Effrem likens Goals 2000 to scaffolding used to create a building. Once the building is completed, the scaffolding is removed -- but the structure remains. Goals 2000 was used to create an educational system that values basic work skills and certain social values over academic knowledge and achievement, she said. Repealing the program does not undo years of work and money spent by school districts creating that system, which likely will not change.
"I don't think this bill is anywhere close to what he campaigned on," she added, pointing to the regulatory strings attached to local financial flexibility outlined in the bill. "If he really wants increased flexibility, and if he really wants local control, you can't increase the number of pages four-fold with that many more regulations and 'shalls' and 'wills' in a bill. And you also cannot increase spending that much from the federal level and expect there to be local control, because states and localities will do whatever it takes to get the federal money. They're bribing them with all the federal money to destroy liberal arts academic education."
Effrem also objects to what she says is the bill's violation of the 10th Amendment, which states in its entirety: "The powers not delegated to the United States by the Constitution, nor prohibited by it to the States, are reserved to the States respectively, or to the people."
Since the Constitution does not grant the federal government authority in the area of education, the issue should be left solely to the states, said Effrem. The activist points to Section 1111 of H.R. 1, which reads, "Every state desiring a grant under this act shall submit to the Secretary of Education a plan …"
"That's making the Secretary of Education the de facto federal superintendent of schools," she remarked.
Also opposed to federalized education is the Traditional Values Coalition, whose chairman, Rev.
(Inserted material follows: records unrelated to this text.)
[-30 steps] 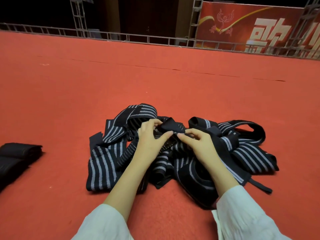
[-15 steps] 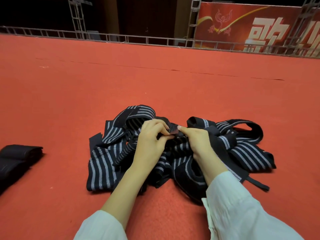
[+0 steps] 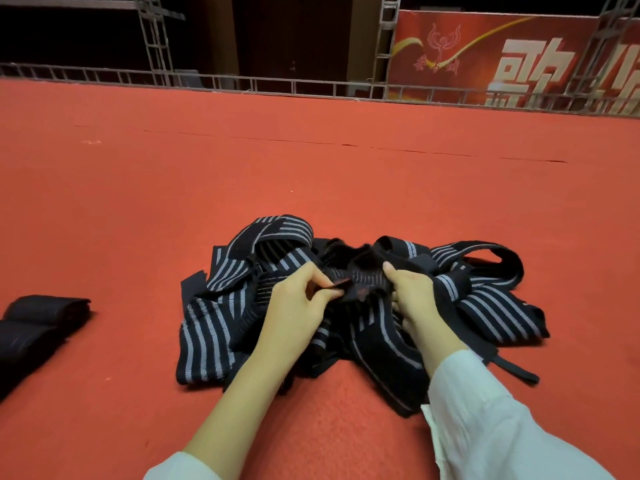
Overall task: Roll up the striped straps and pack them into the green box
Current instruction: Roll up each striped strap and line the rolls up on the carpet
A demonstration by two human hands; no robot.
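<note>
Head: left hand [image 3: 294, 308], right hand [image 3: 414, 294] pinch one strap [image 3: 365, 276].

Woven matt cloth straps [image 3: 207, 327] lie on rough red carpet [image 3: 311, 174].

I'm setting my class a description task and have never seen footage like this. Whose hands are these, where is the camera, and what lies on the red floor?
There is no machine: a person works with bare hands. Every picture comes from one wide-angle camera worn on that person's head, looking forward and down, so the white sleeves enter from the bottom. On the red carpet lies a tangled pile of striped straps, black with pale stripes. The left hand and the right hand both pinch one strap end on top of the pile. At the far left lies a dark fabric bundle. Behind run a metal railing and a red banner. No green box is in view.
</note>
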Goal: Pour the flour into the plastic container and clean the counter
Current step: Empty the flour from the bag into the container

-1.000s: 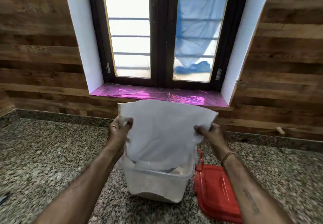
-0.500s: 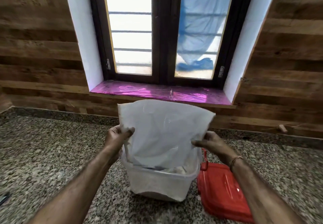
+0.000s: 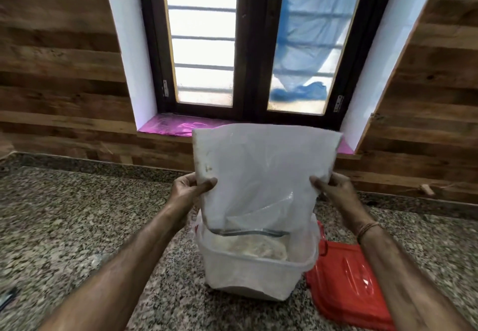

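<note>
1. Your left hand (image 3: 190, 188) pinches the left edge of the flour bag (image 3: 261, 170), with the thumb across the front and the fingers curled behind.
2. Your right hand (image 3: 333, 188) grips the bag's right edge in the same way, thumb in front, at about the same height.
3. You hold the flour bag upside down between the two hands. Its closed end is up in front of the window sill (image 3: 168, 127) and its open mouth, marked by a dark strip, hangs down.
4. The mouth sits right at the rim of the plastic container (image 3: 248, 276), directly above it. Whether the two touch is hard to tell.
5. Flour (image 3: 258, 249) lies in a pale heap inside the container, below the bag's mouth.
6. The container stands upright on the speckled granite desk (image 3: 77, 227), between your forearms.
7. A red lid (image 3: 346, 286) lies flat on the desk just beside the container's right side, partly under your right forearm.
8. A small dark object (image 3: 7, 297) lies at the far left edge of the desk, too blurred to identify.
</note>
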The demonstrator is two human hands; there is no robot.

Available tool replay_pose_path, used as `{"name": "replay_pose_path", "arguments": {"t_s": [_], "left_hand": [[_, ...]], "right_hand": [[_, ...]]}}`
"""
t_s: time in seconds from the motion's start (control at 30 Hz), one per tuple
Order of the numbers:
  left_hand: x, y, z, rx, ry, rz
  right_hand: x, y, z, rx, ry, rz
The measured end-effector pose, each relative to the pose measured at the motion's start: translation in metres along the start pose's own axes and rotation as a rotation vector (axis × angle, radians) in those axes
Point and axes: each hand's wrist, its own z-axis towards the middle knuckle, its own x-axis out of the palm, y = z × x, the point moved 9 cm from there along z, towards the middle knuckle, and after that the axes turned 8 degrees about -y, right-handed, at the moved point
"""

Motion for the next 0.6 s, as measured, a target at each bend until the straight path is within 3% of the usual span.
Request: {"name": "replay_pose_path", "arguments": {"t_s": [0.23, 0.4, 0.6], "left_hand": [[-0.056, -0.028, 0.065, -0.133, -0.107, -0.214], [-0.194, -0.021, 0.110, -0.193, -0.226, -0.129], [-0.368, 0.038, 0.108, -0.375, -0.426, 0.085]], "right_hand": [[0.084, 0.062, 0.027, 0.021, -0.018, 0.025], [0.214, 0.036, 0.024, 0.182, 0.073, -0.066], [0.364, -0.020, -0.013, 0.297, 0.184, -0.228]]}}
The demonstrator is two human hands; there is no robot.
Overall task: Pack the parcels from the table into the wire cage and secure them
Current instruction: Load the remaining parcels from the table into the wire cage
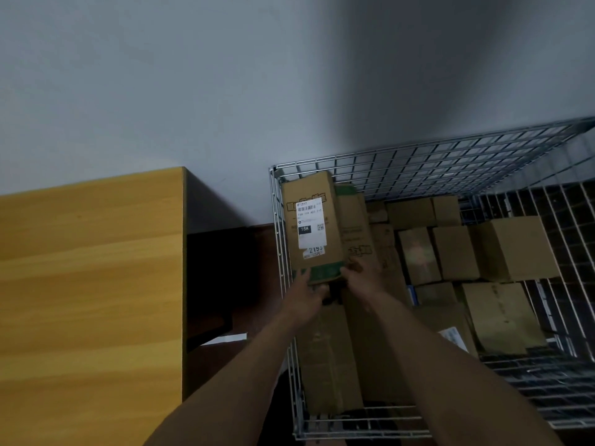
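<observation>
Labelled parcel (311, 226) sits right of the wooden surface (90, 268), inside the wire cage (278, 239) against its left wall, likely being wedged there to save room. The left hand (304, 292) grips its near end, and the right hand (360, 275) curls round the near right corner. Other parcels (502, 249) lie packed further right.

Wire cage (418, 157): one.
Wooden tabletop (90, 268): one, left.
Hands: two, the left hand (306, 292) and the right hand (362, 276).
Cardboard parcels (512, 249) in cage: roughly a dozen; overlap and dim light blur the tally.
Labelled parcel (333, 204) in hands: one.
White labels (310, 225): two.
</observation>
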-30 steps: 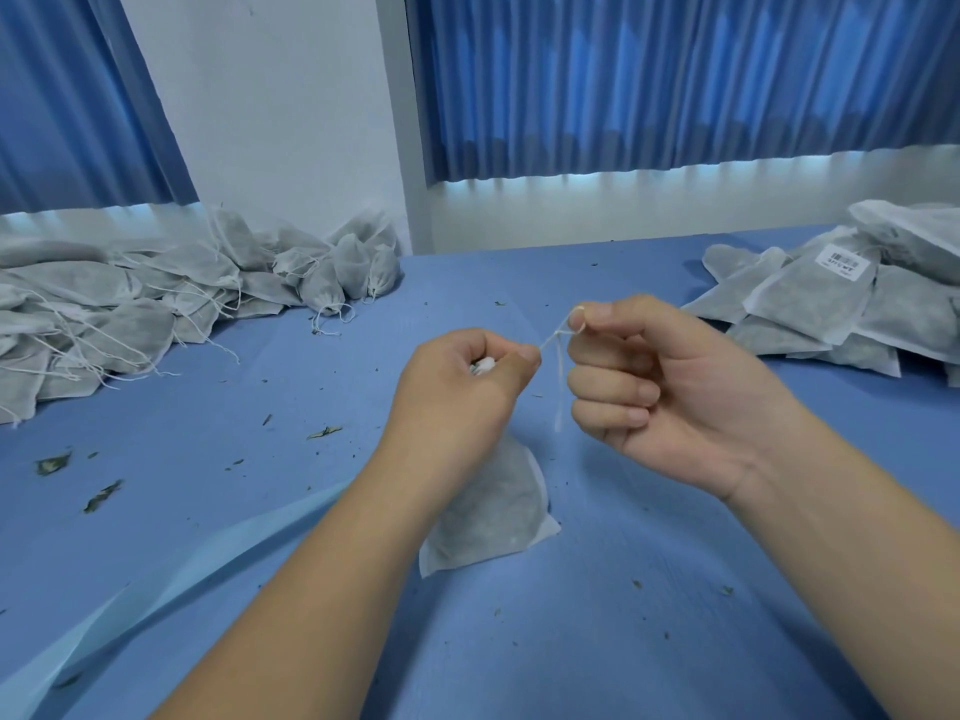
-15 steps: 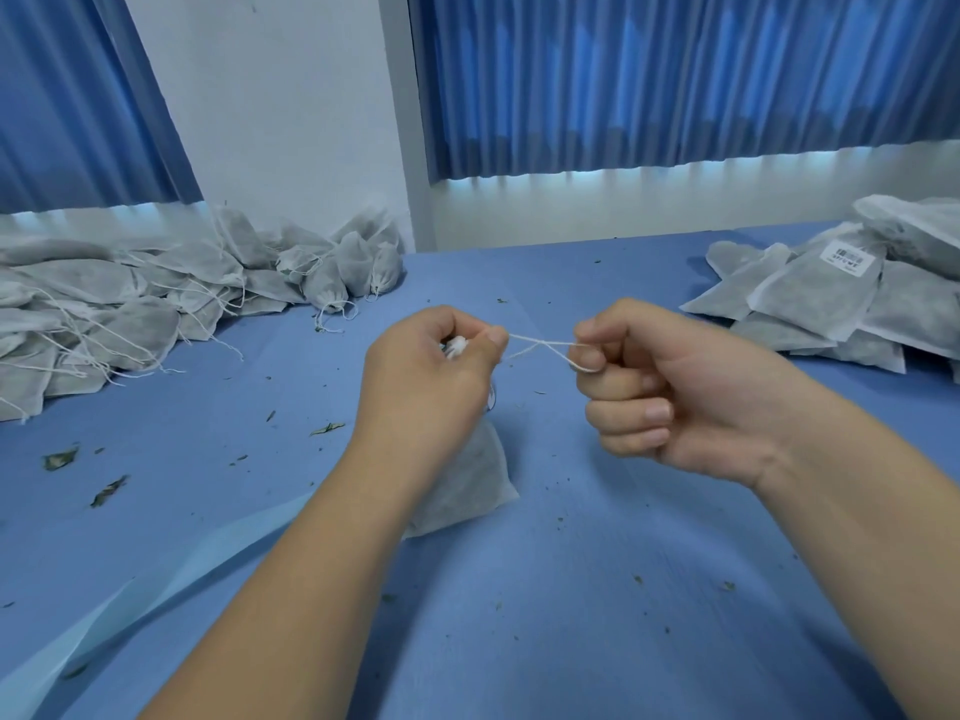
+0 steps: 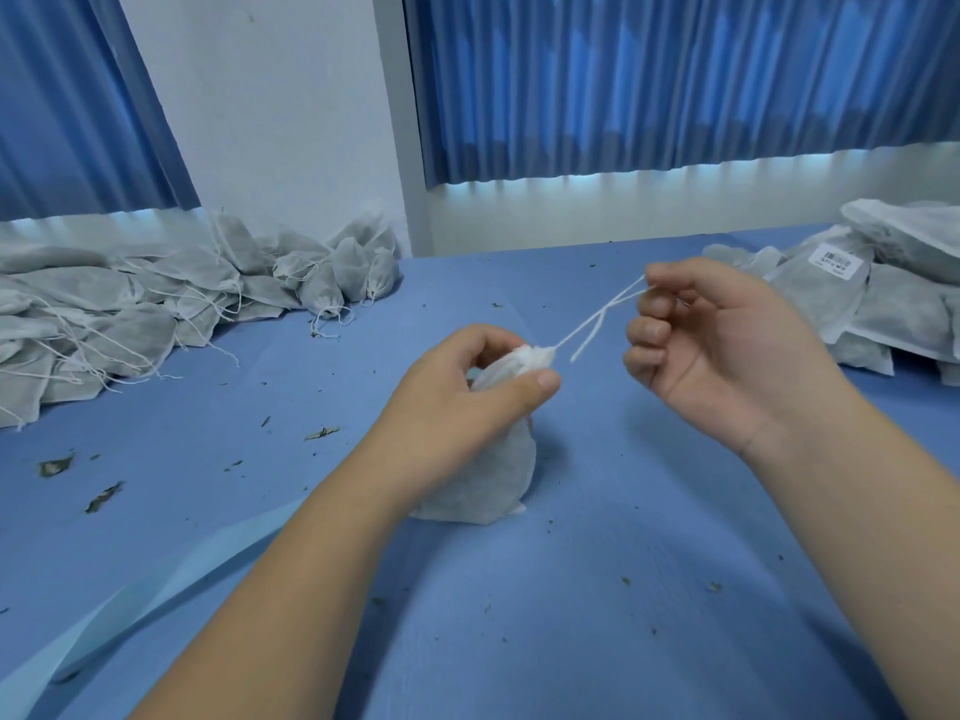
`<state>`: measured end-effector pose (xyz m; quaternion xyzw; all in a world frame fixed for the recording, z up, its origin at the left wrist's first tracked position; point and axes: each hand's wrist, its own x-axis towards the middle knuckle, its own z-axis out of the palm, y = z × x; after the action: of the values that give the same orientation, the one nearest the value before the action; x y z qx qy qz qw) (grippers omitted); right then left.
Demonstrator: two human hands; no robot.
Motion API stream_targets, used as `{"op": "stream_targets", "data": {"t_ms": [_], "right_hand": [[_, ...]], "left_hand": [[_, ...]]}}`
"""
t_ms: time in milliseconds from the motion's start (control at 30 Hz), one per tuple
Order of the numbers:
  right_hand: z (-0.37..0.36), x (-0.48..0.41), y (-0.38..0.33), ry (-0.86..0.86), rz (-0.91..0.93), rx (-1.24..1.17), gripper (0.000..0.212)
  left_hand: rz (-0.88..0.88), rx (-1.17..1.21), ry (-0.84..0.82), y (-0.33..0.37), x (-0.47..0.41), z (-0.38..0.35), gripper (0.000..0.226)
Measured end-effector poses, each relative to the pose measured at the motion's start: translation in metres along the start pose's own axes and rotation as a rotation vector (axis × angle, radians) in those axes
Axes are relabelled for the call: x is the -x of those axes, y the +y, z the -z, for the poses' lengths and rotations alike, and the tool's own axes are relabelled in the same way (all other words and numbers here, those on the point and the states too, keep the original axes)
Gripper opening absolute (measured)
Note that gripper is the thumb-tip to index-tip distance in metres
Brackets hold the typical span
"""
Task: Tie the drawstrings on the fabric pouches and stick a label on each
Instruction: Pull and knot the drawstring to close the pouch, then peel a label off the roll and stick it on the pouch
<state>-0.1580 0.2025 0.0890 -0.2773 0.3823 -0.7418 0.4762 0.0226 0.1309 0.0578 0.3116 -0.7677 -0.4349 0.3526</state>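
Observation:
A small grey fabric pouch [image 3: 485, 480] stands on the blue table [image 3: 597, 589] in the middle of the view. My left hand [image 3: 462, 407] grips its gathered white neck from the left. A white drawstring [image 3: 597, 317] runs up and to the right from the neck. My right hand [image 3: 717, 350] pinches the string's far end between thumb and forefinger, the other fingers curled. One loose string end hangs free below the taut strand.
A heap of grey pouches with loose strings [image 3: 130, 314] lies at the left. A stack of flat pouches [image 3: 883, 304], one with a white barcode label [image 3: 836, 259], sits at the right. A pale blue strip [image 3: 140, 605] and dry leaf bits lie on the table.
My right hand has moved up and to the right, drawing the string out longer. My left hand shifted right with the pouch neck, and the pouch now stands more upright.

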Motion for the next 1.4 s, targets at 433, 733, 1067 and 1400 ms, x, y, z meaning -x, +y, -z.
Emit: {"op": "stream_targets", "data": {"t_ms": [433,733,1067,1400], "right_hand": [[0.001,0.002,0.001,0.088,0.386,0.132,0.018],[-0.012,0.01,0.039,-0.222,0.793,1.127,0.016],[-0.001,0.005,0.042,-0.287,0.838,1.434,0.014],[-0.004,0.004,0.051,-0.271,0.762,1.255,0.018]], "left_hand": [[0.082,-0.112,0.037,-0.006,-0.005,-0.002,0.01],[0.103,0.071,0.179,-0.009,-0.008,-0.006,0.046],[0.191,0.325,0.128,-0.013,-0.011,-0.004,0.046],[0.304,0.401,0.417,-0.016,-0.012,0.023,0.011]]}}
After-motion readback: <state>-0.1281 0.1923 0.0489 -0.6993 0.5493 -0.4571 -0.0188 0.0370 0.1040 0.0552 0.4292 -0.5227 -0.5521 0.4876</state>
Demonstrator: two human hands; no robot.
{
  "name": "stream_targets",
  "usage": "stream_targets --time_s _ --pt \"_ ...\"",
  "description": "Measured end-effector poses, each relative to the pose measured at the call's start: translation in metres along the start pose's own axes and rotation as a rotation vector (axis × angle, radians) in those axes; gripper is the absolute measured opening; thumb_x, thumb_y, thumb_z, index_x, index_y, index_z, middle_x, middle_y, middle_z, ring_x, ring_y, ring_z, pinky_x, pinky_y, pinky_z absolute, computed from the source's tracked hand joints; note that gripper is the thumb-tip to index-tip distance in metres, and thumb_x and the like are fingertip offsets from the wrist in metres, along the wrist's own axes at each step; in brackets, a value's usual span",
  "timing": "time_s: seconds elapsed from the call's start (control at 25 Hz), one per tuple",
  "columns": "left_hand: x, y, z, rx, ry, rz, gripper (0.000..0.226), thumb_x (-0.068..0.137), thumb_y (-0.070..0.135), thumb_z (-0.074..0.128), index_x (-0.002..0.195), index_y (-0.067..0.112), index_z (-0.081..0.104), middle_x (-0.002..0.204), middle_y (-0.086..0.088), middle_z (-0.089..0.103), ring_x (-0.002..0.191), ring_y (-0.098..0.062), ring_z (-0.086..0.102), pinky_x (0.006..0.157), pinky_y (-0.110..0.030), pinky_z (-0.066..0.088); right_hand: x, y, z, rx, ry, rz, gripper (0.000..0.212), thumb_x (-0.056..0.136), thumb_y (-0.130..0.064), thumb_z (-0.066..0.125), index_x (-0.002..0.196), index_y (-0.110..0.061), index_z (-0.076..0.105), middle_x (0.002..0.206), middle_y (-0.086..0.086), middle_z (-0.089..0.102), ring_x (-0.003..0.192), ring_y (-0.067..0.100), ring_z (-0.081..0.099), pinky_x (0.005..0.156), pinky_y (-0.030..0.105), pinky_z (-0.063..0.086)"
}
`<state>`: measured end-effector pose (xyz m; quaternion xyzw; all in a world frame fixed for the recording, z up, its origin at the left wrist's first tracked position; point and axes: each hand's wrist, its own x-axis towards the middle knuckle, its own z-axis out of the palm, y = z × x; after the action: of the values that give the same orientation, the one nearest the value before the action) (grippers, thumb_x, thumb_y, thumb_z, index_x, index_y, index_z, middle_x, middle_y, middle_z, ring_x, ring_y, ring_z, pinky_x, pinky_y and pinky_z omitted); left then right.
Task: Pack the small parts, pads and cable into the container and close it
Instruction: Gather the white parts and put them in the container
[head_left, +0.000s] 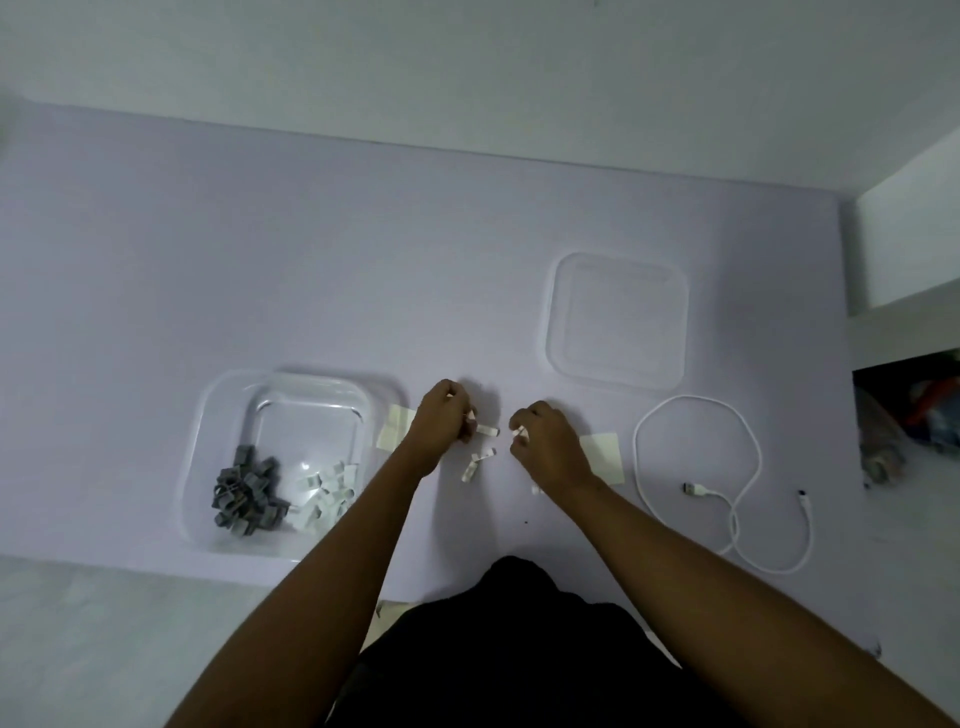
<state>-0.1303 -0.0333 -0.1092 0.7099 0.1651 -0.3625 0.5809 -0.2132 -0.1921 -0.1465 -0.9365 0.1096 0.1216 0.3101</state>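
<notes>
Pinching one small white part (470, 415) in curled fingers, the left hand (441, 423) sits over the lavender table (208, 260). The right hand (548, 447), just beside it, grips a second small white part (518, 431), with loose white parts (470, 467) lying between them. The clear container (311, 382), uncovered, stands left of the hands and holds grey parts (244, 491) and packed white parts (327, 488); one cream pad (395, 428) lies between it and the left hand, another pad (605, 457) lies just right of the right hand, the white cable (696, 489) lies looped further right, and the lid (618, 322) lies flat beyond.
</notes>
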Motion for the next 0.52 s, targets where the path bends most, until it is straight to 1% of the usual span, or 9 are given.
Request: stream_targets --time_s 0.04,0.08,0.12,0.16,0.24,0.32,0.36,0.44,0.52 --pt "-0.006 0.003 -0.006 -0.186 -0.050 -0.100 0.017 0.080 -0.002 0.034 0.074 0.009 0.046 0.071 -0.014 0.054 0.052 -0.023 0.044 0.048 -0.029 0.036 0.000 0.000 0.000 0.001 -0.006 0.009 0.019 0.080 -0.002 0.065 0.097 -0.008 0.070 0.103 0.010 0.064 0.094 0.031 0.056 0.076 0.038 0.050" --pt "-0.011 0.003 -0.012 -0.279 -0.074 -0.170 0.019 0.075 -0.003 0.032 0.071 0.010 0.045 0.070 -0.014 0.052 0.050 -0.022 0.039 0.046 -0.026 0.030 0.000 0.000 0.000 0.004 -0.014 0.016 0.018 0.078 -0.004 0.066 0.094 -0.009 0.069 0.101 0.009 0.063 0.092 0.030 0.056 0.074 0.037 0.049" --pt "-0.014 0.003 -0.017 -0.276 -0.080 -0.202 0.020 0.073 -0.003 0.032 0.069 0.012 0.044 0.068 -0.012 0.051 0.048 -0.020 0.035 0.047 -0.024 0.026 0.000 0.000 0.000 0.012 -0.017 0.023 0.017 0.076 -0.005 0.066 0.092 -0.010 0.069 0.098 0.008 0.062 0.090 0.029 0.056 0.072 0.036 0.049" --pt "-0.017 0.002 -0.020 -0.187 -0.058 -0.204 0.019 0.074 -0.002 0.034 0.068 0.013 0.045 0.067 -0.010 0.050 0.048 -0.019 0.035 0.048 -0.024 0.024 0.000 -0.001 0.000 0.034 -0.011 0.040 0.016 0.074 -0.006 0.068 0.089 -0.011 0.068 0.095 0.006 0.061 0.087 0.027 0.057 0.071 0.035 0.049" --pt "-0.018 -0.006 -0.023 0.237 0.037 -0.112 0.015 0.084 0.007 0.040 0.072 0.011 0.049 0.072 -0.010 0.055 0.055 -0.020 0.045 0.052 -0.027 0.031 0.000 -0.004 -0.003 0.178 0.047 0.132 0.015 0.071 -0.008 0.072 0.084 -0.014 0.068 0.089 0.003 0.062 0.079 0.022 0.060 0.068 0.032 0.051" --pt "-0.020 -0.019 -0.025 0.695 0.163 0.049 0.016 0.090 0.024 0.052 0.087 0.008 0.051 0.084 -0.012 0.062 0.074 -0.028 0.056 0.061 -0.032 0.038 0.000 -0.008 -0.011 0.522 0.116 0.317 0.014 0.072 -0.005 0.073 0.081 -0.014 0.068 0.083 0.004 0.065 0.071 0.022 0.062 0.065 0.030 0.054" --pt "-0.022 -0.023 -0.025 0.806 0.203 0.123 0.025 0.090 0.031 0.058 0.094 0.008 0.049 0.087 -0.013 0.063 0.078 -0.031 0.059 0.062 -0.032 0.039 -0.001 -0.011 -0.016 0.787 0.111 0.422 0.013 0.075 -0.003 0.072 0.082 -0.014 0.068 0.079 0.006 0.065 0.069 0.023 0.061 0.062 0.032 0.055" --pt "-0.022 -0.031 -0.025 0.885 0.203 0.236 0.036 0.088 0.035 0.064 0.105 0.009 0.046 0.089 -0.014 0.064 0.081 -0.034 0.062 0.063 -0.033 0.040 -0.008 -0.015 -0.028 1.313 0.054 0.525 0.016 0.083 0.002 0.065 0.089 -0.013 0.065 0.077 0.008 0.060 0.066 0.022 0.056 0.056 0.032 0.051" --pt "-0.019 -0.034 -0.022 0.935 0.152 0.288 0.041 0.087 0.032 0.066 0.118 0.013 0.046 0.101 -0.015 0.062 0.090 -0.034 0.063 0.069 -0.036 0.046 -0.018 -0.014 -0.040 1.665 -0.012 0.537 0.019 0.089 0.002 0.058 0.096 -0.016 0.061 0.079 0.005 0.056 0.064 0.017 0.053 0.053 0.027 0.046"
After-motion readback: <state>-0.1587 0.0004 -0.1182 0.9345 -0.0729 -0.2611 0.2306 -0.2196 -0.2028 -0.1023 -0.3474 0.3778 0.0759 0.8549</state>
Lou Sheldon, compared the president's proposal to Mad Cow disease.
"H.R. 1 and S. 1 are both infected with the Mad Cow disease of liberalism. These proposals are unhealthy for parents, children and public education. These bills should be destroyed as we would a diseased bovine," he said.
The bills are expected to be considered in a conference committee this week, and Bush is preparing for a June 7 signing ceremony in the Rose Garden.